ProMIS Neurosciences reported that its independent Data and Safety Monitoring Board (DSMB) has unanimously approved progression to the third and final dose escalation cohort in its ongoing PRECISE-AD Phase 1b clinical trial of PMN310 for Alzheimer’s disease, the company said. Cohort 2 has been fully enrolled, and dosing has now begun in Cohort 3, according to the company.
No instances of amyloid-related imaging abnormalities (ARIA) have been observed to date, the company added.

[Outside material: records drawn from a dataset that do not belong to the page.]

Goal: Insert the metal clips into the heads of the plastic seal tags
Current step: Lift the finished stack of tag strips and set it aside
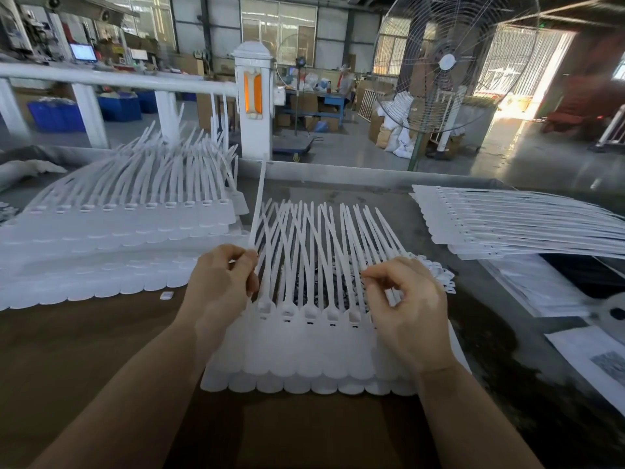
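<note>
Seal tags [314, 336] are lying stacked mid-bench, several heads already showing dark clips, while the left hand [220, 286] is pinching a strap and the right hand [406, 309], fingers curled, seems to be pinching something small.

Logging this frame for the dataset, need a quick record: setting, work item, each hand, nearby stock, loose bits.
setting: workbench in a factory hall, large fan behind
work item: stack of white seal tag strips, tails fanned away from the person
left hand: pinches one tail, lifting it upright
right hand: fingers curled over the strips' right end; a clip in them cannot be confirmed
nearby stock: big tag pile to the left, flat pile to the right
loose bits: small white piece on the bench
</note>
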`<action>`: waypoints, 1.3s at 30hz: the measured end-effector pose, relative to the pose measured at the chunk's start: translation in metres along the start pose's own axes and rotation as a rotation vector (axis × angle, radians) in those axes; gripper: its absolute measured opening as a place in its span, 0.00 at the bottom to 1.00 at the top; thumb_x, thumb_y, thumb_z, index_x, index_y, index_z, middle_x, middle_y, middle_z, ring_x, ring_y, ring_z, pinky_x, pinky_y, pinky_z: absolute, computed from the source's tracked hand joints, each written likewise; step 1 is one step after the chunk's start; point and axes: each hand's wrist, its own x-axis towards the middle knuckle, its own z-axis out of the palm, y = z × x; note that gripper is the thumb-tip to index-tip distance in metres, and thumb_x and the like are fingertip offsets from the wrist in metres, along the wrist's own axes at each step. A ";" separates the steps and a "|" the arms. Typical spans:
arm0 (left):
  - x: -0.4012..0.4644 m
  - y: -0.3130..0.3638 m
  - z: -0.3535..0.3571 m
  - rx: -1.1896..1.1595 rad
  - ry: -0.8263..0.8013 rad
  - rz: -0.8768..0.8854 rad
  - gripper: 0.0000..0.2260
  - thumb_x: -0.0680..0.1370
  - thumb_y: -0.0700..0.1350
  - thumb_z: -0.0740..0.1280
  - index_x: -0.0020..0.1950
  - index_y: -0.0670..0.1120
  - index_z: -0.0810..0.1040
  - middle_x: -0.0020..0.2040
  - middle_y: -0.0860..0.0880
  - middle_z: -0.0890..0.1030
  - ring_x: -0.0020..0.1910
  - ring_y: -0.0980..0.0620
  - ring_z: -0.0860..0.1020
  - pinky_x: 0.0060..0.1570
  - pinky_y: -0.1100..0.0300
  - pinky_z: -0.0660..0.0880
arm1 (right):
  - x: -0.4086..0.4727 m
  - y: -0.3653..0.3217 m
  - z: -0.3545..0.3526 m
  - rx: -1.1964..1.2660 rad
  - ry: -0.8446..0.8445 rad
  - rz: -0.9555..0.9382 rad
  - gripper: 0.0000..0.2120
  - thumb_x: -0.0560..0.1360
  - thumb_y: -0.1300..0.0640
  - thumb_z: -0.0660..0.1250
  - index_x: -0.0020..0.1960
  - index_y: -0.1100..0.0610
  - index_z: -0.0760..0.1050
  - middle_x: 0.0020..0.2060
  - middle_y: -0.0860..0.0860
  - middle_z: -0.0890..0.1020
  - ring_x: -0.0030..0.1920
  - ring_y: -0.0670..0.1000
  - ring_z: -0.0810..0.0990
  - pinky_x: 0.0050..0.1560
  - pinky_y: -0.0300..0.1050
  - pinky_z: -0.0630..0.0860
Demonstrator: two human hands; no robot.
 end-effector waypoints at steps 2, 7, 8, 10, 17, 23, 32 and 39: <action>-0.001 -0.002 0.000 0.116 0.025 0.031 0.09 0.81 0.47 0.59 0.45 0.46 0.75 0.33 0.51 0.78 0.30 0.55 0.74 0.34 0.59 0.72 | 0.000 0.000 0.000 0.003 -0.003 0.000 0.05 0.67 0.72 0.68 0.39 0.64 0.80 0.34 0.53 0.80 0.37 0.52 0.77 0.38 0.49 0.78; -0.001 -0.007 0.002 0.164 0.028 0.018 0.07 0.82 0.47 0.57 0.49 0.48 0.72 0.38 0.56 0.73 0.36 0.60 0.71 0.34 0.64 0.67 | 0.001 -0.001 -0.001 0.004 -0.009 -0.004 0.05 0.67 0.72 0.69 0.39 0.64 0.80 0.34 0.54 0.80 0.36 0.52 0.77 0.38 0.50 0.78; -0.001 -0.008 0.002 0.190 0.022 0.022 0.06 0.82 0.47 0.57 0.50 0.48 0.72 0.38 0.56 0.73 0.36 0.60 0.70 0.32 0.66 0.65 | 0.001 -0.001 0.000 0.003 -0.012 -0.007 0.05 0.67 0.72 0.68 0.39 0.64 0.80 0.34 0.54 0.80 0.36 0.52 0.77 0.37 0.50 0.78; 0.001 -0.010 0.001 0.237 0.012 0.033 0.07 0.82 0.47 0.57 0.50 0.48 0.72 0.38 0.56 0.72 0.36 0.61 0.70 0.31 0.67 0.64 | 0.001 -0.002 0.000 0.003 -0.016 -0.010 0.04 0.68 0.70 0.67 0.38 0.64 0.80 0.34 0.54 0.80 0.36 0.52 0.77 0.37 0.51 0.77; 0.004 -0.012 0.000 0.302 -0.011 0.032 0.11 0.82 0.47 0.57 0.53 0.42 0.75 0.46 0.45 0.76 0.40 0.48 0.75 0.42 0.55 0.71 | 0.001 -0.003 0.001 -0.011 -0.054 -0.006 0.05 0.67 0.70 0.67 0.38 0.63 0.80 0.34 0.52 0.80 0.36 0.49 0.76 0.38 0.44 0.76; 0.002 -0.013 0.001 0.286 -0.041 0.013 0.10 0.82 0.47 0.57 0.47 0.45 0.75 0.38 0.48 0.77 0.33 0.52 0.75 0.31 0.60 0.67 | -0.002 0.002 0.002 -0.098 -0.122 0.086 0.06 0.67 0.71 0.70 0.40 0.62 0.81 0.35 0.52 0.81 0.38 0.49 0.77 0.40 0.45 0.77; 0.001 -0.022 -0.002 0.291 -0.094 -0.030 0.13 0.81 0.50 0.58 0.56 0.44 0.77 0.55 0.42 0.77 0.36 0.52 0.77 0.32 0.63 0.69 | -0.002 0.001 -0.003 -0.250 -0.179 0.279 0.06 0.72 0.66 0.67 0.46 0.61 0.81 0.42 0.54 0.82 0.46 0.54 0.78 0.51 0.50 0.74; -0.004 -0.021 -0.004 0.278 -0.087 -0.063 0.13 0.80 0.50 0.59 0.48 0.42 0.78 0.54 0.41 0.76 0.39 0.51 0.77 0.37 0.60 0.70 | 0.007 0.003 -0.029 -0.568 -0.370 0.653 0.13 0.78 0.59 0.57 0.60 0.52 0.74 0.58 0.54 0.74 0.60 0.55 0.70 0.58 0.54 0.70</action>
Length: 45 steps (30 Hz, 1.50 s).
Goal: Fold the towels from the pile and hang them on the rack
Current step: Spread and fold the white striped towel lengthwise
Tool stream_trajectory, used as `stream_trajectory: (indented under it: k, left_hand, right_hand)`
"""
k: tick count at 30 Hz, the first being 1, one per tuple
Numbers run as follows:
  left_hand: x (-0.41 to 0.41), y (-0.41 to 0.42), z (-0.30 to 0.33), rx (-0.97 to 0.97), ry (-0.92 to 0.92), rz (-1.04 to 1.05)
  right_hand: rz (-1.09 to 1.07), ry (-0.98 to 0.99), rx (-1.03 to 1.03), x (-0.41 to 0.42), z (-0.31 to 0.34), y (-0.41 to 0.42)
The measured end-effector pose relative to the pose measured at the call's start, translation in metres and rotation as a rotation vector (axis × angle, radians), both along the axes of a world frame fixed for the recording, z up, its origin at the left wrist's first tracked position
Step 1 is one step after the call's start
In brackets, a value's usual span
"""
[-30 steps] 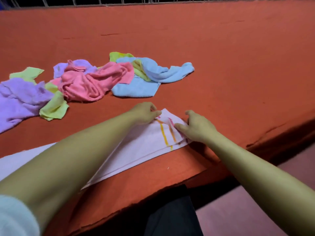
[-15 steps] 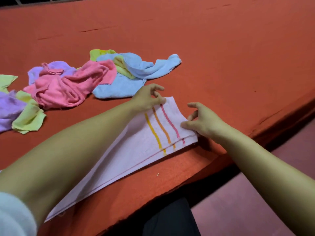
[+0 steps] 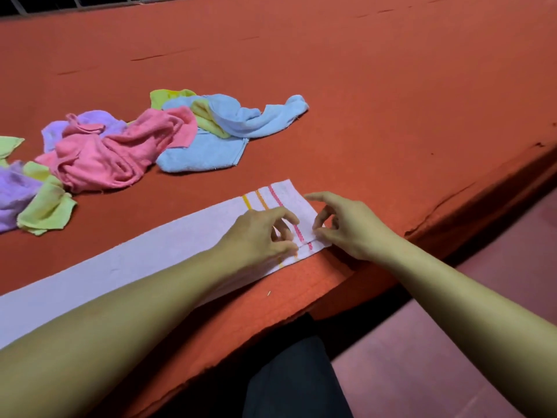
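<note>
desk (image 3: 391,86) edge nearest, orange cloth over it. striped towel (image 3: 144,254) flat along that edge. left hand (image 3: 259,236) and right hand (image 3: 349,227) each pinch its near striped end, grip narrow. pile (image 3: 144,146) farther back, left.

table (image 3: 391,95): bears everything; its near edge runs from 7 o'clock to 3 o'clock
folded towel (image 3: 150,260): flat along the near edge, stretching from 9 o'clock to centre
pile (image 3: 144,152): on the table behind the folded towel, at 10 o'clock, apart from it
left hand (image 3: 259,233): on the folded towel's right end
right hand (image 3: 346,224): just right of the left hand, at that end's corner
</note>
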<state>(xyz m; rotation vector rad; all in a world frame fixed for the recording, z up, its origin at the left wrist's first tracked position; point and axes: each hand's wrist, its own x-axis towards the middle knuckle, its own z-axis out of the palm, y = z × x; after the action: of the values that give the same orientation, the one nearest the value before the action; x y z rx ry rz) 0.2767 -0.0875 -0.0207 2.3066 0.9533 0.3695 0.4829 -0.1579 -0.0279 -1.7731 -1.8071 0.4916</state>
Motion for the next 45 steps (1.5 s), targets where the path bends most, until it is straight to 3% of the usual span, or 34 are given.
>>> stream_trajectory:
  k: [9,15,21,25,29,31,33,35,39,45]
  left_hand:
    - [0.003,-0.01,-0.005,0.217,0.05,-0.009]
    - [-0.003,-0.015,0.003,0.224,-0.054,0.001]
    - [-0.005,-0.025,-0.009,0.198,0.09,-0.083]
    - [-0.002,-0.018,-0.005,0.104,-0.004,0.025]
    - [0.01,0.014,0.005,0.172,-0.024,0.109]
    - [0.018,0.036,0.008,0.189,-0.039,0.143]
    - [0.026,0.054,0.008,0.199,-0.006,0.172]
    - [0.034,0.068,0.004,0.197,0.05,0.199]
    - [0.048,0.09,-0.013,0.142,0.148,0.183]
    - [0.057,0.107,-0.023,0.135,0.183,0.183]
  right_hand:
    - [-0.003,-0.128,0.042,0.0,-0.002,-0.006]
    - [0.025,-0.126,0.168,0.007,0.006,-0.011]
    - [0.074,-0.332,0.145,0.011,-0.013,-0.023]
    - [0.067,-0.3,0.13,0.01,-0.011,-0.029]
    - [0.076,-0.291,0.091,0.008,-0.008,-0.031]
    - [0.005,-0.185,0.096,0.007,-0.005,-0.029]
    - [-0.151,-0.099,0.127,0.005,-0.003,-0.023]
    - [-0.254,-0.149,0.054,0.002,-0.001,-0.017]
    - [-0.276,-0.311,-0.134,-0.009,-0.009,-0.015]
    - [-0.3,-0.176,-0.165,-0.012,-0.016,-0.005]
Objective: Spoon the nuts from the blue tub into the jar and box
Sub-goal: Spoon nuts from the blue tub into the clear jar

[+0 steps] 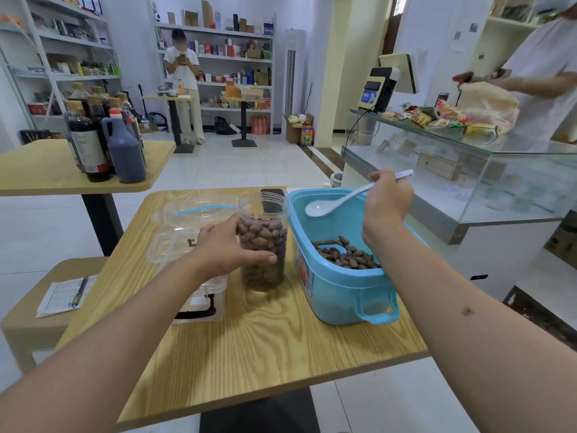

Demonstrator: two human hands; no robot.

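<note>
- The left hand [226,245] is wrapping its fingers [262,258] around the clear jar [263,242], mid-frame, mostly full of nuts
- The right hand [385,201] is pinching a white spoon [338,201], empty, above the blue tub [337,276], right of centre
- The tub is touching the jar; remaining nuts [346,254] are lying at its near end
- The clear box [187,245] is sitting left, behind the left hand
- A phone [272,200] is lying behind the jar; the table [265,339] is lying bare at lower centre

No legible text anywhere. Blue tub [340,285] has a red/orange sticker on its side, print too small to read. Clear box [199,295] shows black marks, paper sheet [62,296] has printed lines, and bottle labels [90,145] carry print, all unreadable.
</note>
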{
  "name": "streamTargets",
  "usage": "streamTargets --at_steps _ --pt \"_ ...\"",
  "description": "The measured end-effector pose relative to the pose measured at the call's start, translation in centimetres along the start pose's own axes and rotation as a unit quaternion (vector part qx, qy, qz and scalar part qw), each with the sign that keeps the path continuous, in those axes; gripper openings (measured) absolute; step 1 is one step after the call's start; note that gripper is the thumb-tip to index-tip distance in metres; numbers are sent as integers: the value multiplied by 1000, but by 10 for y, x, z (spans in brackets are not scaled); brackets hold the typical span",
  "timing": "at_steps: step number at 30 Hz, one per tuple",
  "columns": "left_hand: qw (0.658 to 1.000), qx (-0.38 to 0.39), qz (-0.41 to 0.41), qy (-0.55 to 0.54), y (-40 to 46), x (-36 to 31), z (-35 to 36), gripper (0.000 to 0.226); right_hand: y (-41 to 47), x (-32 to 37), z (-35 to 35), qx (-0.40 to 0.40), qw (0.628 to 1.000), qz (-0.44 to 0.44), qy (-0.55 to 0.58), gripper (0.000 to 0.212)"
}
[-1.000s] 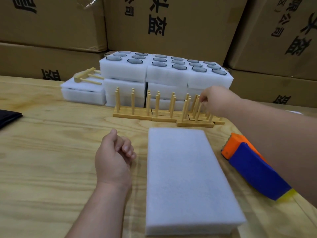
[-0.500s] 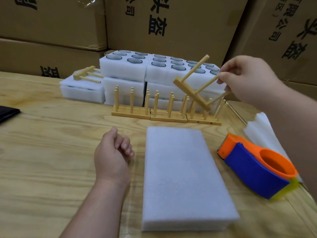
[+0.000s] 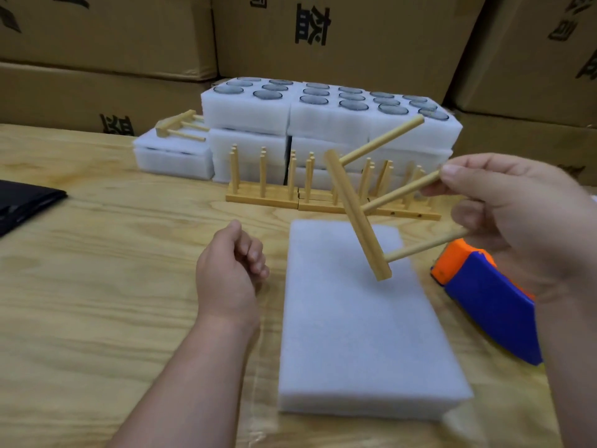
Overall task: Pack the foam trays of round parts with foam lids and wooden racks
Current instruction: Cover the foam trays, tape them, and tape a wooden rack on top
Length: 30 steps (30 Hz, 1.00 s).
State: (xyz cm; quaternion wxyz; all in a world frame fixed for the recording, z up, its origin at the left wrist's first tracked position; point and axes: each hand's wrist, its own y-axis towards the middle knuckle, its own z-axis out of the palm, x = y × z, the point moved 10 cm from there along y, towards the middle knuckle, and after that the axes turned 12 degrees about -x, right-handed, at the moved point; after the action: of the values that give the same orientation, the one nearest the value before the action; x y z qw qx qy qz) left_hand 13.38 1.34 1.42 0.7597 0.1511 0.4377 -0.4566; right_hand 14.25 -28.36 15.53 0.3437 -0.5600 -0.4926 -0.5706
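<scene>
My right hand pinches wooden rack pegs above foam lid; left hand loosely curled, holding nothing, on surface.

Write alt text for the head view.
The right hand holds a wooden rack by its pegs, tilted in the air over a foam lid on the table. The left hand rests loosely curled beside the lid; behind stand more racks and stacked foam trays.

The foam lid was white, the wooden rack pale tan, the tape dispenser blue and orange, the worktop light, grain-streaked wood.
</scene>
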Motion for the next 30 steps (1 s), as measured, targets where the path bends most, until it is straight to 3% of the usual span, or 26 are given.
streamTargets --at_steps 7,11,14,22,26,30 --pt "985 41 92 139 -10 -5 12 18 -4 -20 15 28 996 74 29 14" --pt "980 69 92 165 -19 0 20 19 -5 -34 26 52 992 112 25 12" --pt "978 66 83 180 -21 2 19 21 -6 -46 29 74 989 117 -46 8" --pt "973 68 79 205 -19 8 17 19 -4 -48 24 92 960 7 -263 8" --pt "967 82 96 220 -19 8 19 21 -8 -42 28 101 942 -52 -316 10" --pt "962 93 127 222 -21 3 23 26 -22 -42 51 170 921 -90 -340 14"
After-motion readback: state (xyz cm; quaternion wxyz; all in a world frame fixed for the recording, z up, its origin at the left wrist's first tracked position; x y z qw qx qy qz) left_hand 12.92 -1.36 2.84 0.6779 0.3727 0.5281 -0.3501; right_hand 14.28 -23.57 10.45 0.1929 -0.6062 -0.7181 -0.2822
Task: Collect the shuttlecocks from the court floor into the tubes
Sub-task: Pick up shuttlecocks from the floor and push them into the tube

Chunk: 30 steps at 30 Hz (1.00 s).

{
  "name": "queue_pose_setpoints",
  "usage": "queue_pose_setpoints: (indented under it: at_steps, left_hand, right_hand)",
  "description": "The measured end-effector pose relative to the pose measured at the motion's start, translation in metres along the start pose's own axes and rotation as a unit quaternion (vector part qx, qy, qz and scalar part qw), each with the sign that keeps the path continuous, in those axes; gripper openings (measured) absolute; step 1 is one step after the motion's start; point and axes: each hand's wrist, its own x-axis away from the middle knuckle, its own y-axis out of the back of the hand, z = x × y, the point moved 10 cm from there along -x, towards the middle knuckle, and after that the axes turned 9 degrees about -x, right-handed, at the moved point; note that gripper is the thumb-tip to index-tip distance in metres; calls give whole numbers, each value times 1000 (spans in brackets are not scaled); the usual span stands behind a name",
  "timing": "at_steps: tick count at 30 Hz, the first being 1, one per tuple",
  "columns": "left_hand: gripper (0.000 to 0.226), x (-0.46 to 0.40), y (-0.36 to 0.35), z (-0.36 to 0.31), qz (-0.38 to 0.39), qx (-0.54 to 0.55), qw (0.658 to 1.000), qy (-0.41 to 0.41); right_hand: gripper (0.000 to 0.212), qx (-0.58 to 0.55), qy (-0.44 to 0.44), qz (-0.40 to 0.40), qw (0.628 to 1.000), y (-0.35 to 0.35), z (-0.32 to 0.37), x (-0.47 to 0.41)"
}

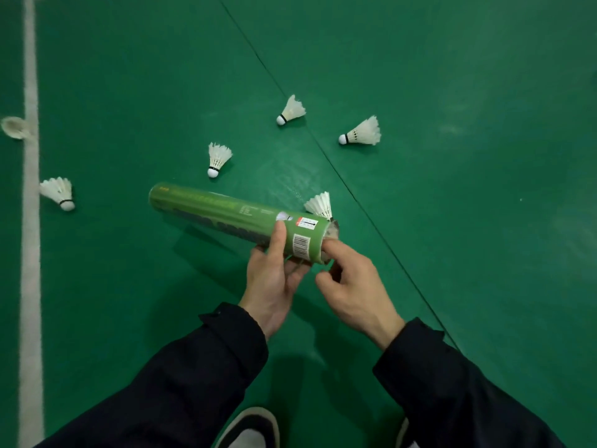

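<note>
A long green shuttlecock tube point(226, 215) is held level above the court, its open end toward the right. My left hand point(274, 279) grips it from below near that end, thumb over the label. My right hand point(349, 286) is at the tube's mouth, with its index finger on the rim; whether it holds anything is hidden. Several white feather shuttlecocks lie on the green floor: one point(217, 158) beyond the tube, one point(290, 110) farther back, one point(363, 132) at the right, one point(59, 193) by the white line, and one point(320, 205) partly hidden behind the tube.
A white court line point(30, 221) runs down the left side, with a pale round cap point(14, 127) lying beside it. A dark floor seam point(355, 195) crosses diagonally. My shoes point(250, 430) show at the bottom edge.
</note>
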Motion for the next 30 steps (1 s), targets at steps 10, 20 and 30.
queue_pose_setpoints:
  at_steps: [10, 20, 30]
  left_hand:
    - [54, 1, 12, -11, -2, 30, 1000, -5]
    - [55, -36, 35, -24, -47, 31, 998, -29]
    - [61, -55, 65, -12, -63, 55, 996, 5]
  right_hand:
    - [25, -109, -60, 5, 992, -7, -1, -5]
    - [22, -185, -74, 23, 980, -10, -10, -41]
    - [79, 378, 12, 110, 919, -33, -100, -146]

The trial is designed to enroll approximately 128 patients and remains on track to deliver interim six-month data in the second quarter of 2026 and final 12-month top-line results in the fourth quarter of 2026.
The DSMB’s recommendation is based on cumulative safety data across cohorts, allowing the trial to escalate from the 10 mg/kg dose used in Cohort 2 to the planned 20 mg/kg dose in the final cohort, the company claims.
PMN310 is described as a humanized IgG1 antibody engineered to selectively target toxic amyloid-beta oligomers, while avoiding plaque, which the company says may reduce safety concerns associated with other amyloid-directed therapies.
ProMIS Neurosciences will present further updates, including clinical progress, at the H.C. Wainwright 27th Annual Global Investment Conference on September 10, 2025.